== TO DO ==
The expected output is each line in the data below that includes the string "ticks".

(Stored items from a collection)
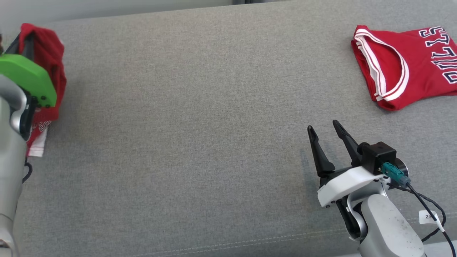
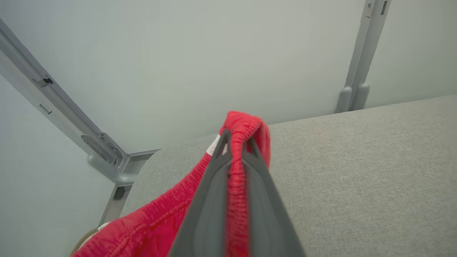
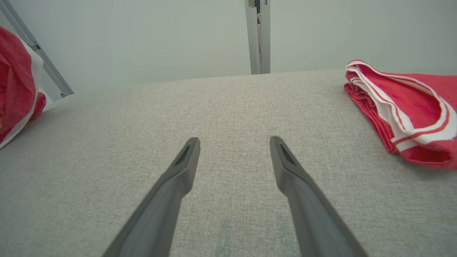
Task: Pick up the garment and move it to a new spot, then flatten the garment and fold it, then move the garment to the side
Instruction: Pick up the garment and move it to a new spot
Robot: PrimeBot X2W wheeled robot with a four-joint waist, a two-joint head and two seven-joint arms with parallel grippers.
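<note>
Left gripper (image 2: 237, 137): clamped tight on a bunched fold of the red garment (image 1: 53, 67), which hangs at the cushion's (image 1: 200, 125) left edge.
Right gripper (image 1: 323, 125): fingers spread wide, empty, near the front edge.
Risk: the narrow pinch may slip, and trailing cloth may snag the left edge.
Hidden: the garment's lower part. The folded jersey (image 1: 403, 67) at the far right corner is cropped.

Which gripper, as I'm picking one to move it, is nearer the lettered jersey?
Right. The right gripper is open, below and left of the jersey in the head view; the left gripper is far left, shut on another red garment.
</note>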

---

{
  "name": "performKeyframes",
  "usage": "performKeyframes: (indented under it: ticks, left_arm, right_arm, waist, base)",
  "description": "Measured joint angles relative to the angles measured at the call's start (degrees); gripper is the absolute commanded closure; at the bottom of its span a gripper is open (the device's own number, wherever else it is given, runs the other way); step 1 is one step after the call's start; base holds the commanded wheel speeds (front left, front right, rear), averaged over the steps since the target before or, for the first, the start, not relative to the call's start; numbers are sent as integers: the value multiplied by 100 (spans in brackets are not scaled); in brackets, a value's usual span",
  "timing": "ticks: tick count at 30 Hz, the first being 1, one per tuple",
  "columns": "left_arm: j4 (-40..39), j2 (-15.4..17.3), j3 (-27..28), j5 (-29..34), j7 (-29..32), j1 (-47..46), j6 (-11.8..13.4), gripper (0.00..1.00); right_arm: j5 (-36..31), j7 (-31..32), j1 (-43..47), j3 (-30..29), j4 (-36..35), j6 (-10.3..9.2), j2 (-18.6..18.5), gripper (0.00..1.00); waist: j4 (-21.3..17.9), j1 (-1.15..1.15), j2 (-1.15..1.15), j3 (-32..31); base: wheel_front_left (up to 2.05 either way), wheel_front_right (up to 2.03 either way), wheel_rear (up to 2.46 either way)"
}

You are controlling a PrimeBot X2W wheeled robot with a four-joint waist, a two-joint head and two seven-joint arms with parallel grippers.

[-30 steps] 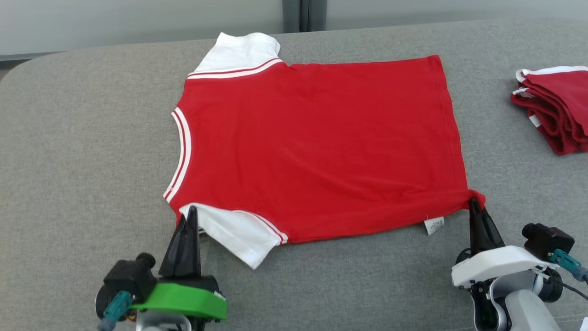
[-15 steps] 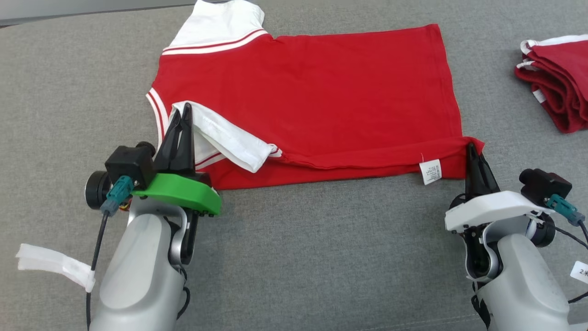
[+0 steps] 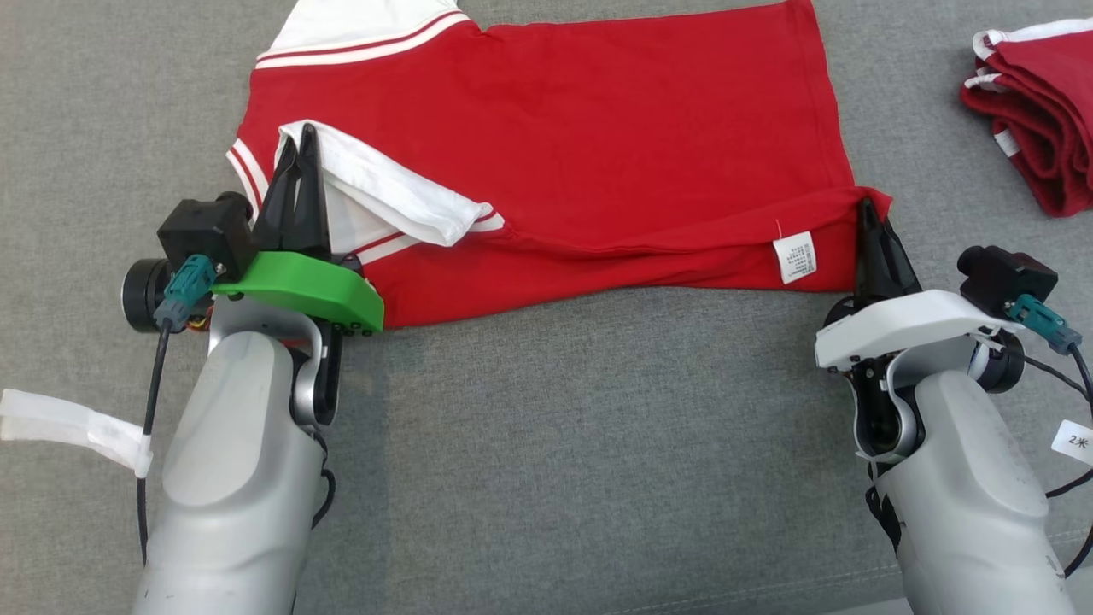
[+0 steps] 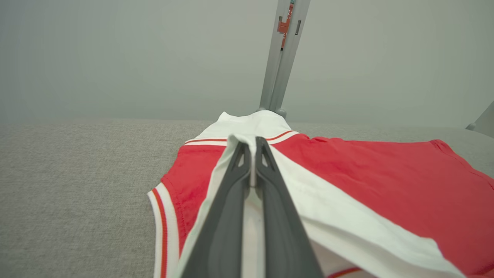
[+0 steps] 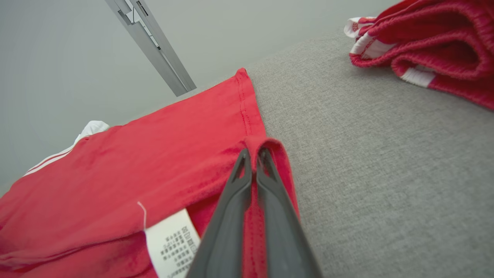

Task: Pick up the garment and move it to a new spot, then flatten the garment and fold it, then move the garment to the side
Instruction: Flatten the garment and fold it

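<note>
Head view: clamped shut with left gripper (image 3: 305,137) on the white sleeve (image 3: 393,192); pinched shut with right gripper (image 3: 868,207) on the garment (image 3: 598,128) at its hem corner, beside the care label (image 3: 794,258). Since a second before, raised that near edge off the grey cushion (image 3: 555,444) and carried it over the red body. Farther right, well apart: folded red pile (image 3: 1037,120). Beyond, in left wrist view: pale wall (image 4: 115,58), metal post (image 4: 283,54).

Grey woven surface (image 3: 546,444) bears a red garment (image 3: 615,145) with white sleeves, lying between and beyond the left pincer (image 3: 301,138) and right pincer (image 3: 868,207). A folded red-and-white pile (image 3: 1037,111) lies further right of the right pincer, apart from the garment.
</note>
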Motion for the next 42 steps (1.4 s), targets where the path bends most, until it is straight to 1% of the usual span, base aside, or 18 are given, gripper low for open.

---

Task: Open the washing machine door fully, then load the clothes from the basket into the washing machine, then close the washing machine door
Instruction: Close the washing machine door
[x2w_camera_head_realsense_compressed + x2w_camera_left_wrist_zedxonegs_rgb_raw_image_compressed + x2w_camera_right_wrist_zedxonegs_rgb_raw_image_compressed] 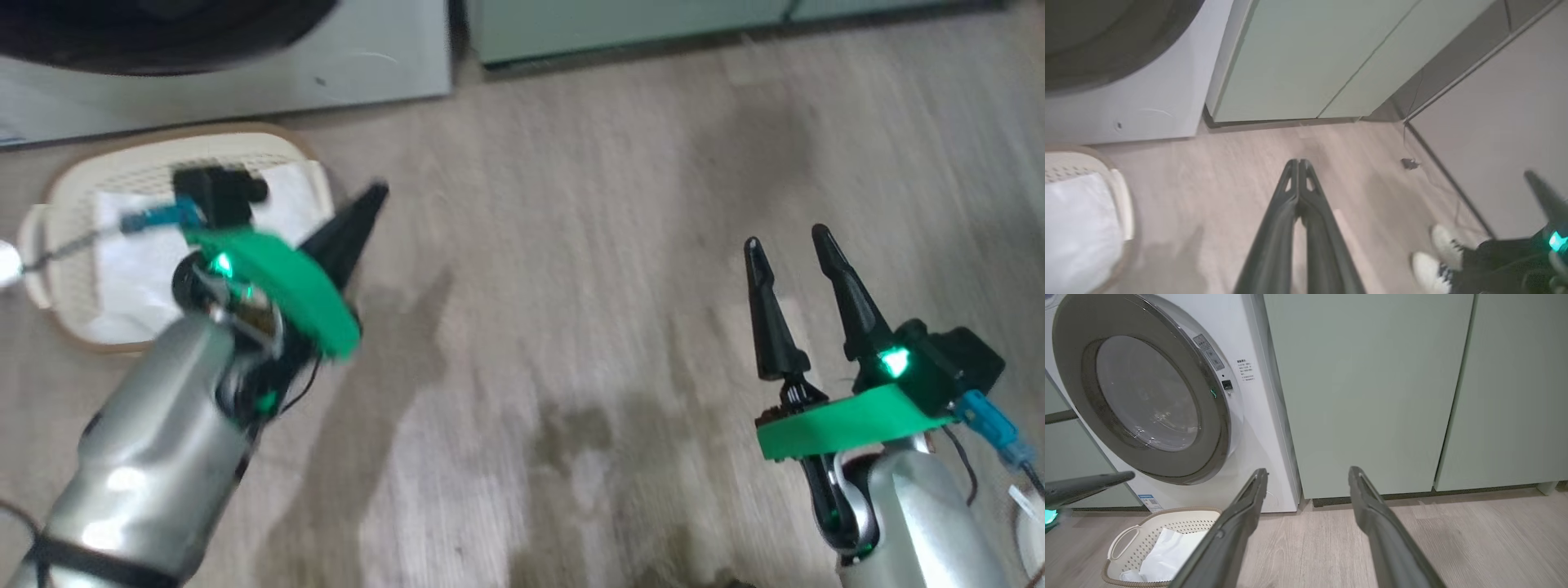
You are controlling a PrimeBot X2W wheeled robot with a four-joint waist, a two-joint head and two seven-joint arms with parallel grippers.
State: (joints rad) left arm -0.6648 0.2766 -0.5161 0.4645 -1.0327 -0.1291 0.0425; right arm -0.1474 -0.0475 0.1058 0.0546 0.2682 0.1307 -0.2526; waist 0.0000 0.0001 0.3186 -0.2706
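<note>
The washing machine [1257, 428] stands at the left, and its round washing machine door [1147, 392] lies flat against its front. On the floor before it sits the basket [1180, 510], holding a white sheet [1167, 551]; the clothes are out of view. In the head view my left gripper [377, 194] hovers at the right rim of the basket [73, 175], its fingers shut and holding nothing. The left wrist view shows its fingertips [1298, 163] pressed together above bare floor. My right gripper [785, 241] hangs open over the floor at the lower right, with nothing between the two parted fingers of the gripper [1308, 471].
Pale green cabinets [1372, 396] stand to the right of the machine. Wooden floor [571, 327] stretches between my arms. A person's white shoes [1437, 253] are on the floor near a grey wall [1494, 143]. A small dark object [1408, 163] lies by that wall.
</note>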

== EXERCISE OUTPUT ==
  "usage": "performKeyframes: (indented under it: ticks, left_arm, right_arm, waist, base)",
  "timing": "ticks: tick count at 30 Hz, the first being 1, one per tuple",

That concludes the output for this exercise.